Est-ce tout? Est-on certain que ces mesures, si habiles qu’elles soient, suffiront pour donner toujours la victoire aux modérés et aux sages? Ceux qui connaissent la nature mobile du peuple et les caprices du suffrage n’osent pas tout à fait s’y fier. Ils savent bien qu’il y a des courans d’opinion qui se forment tout d’un coup, qu’on ne peut pas braver en face et qu’il faut laisser s’user d’eux-mêmes. Quand ces courans se manifestent à l’heure de l’élection, ils sont capables d’entraîner les assemblées les mieux disciplinées et d’ordinaire les plus obéissantes ; elles échappent alors aux mains qui les conduisaient, oublient leurs intérêts, leurs principes, et se permettent les choix les plus inexplicables. Pour éviter ces surprises du dernier moment, la loi avait imaginé un moyen très simple. Quand on voyait que l’élection allait mal tourner, sur l’ordre du consul qui présidait, les augures, toujours complaisans ou complices de l’autorité, venaient annoncer qu’il y avait des signes menaçans dans le ciel ou qu’on avait entendu retentir un coup de tonnerre. Le consul se tournait alors gravement vers l’assemblée, et lui disait : « A un autre jour : Alio die. » Les comices se trouvaient aussitôt suspendus, et l’on attendait pour les reprendre qu’un peu de sagesse fût entré dans la tête du peuple.

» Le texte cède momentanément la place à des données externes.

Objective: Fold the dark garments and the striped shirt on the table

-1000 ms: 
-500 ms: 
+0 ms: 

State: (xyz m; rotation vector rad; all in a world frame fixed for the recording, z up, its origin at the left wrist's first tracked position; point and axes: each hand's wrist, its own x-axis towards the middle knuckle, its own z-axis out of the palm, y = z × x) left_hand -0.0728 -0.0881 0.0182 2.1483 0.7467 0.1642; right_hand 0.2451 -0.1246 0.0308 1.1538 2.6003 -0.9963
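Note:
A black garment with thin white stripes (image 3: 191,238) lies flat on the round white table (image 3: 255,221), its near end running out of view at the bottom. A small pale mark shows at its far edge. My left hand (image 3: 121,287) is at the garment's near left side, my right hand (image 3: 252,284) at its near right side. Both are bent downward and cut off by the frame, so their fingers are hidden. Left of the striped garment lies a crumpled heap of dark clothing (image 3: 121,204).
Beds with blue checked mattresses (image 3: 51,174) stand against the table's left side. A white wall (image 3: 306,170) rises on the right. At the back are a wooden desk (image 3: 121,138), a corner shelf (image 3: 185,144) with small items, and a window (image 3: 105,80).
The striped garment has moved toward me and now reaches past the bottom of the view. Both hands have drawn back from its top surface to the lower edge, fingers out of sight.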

Je suppose qu’on serait fort disposé, dans notre société démocratique, à s’indigner de ces entraves mises à la liberté des votes. Mais les Romains, sur ce sujet, ne raisonnaient pas comme nous ; ils pensaient que plus le peuple est le maître, plus il faut prendre de précautions pour l’empêcher de faire des sottises, et que, s’il lui est trop facile d’abuser de son pouvoir, il succombe à la tentation et ne tarde pas à le perdre. L’événement paraît leur avoir donné raison, et l’on sera moins prompt à les blâmer si l’on songe que, de toutes les républiques connues, celle de Rome est la seuls jusqu’à présent qui ait duré plus de cinq siècles.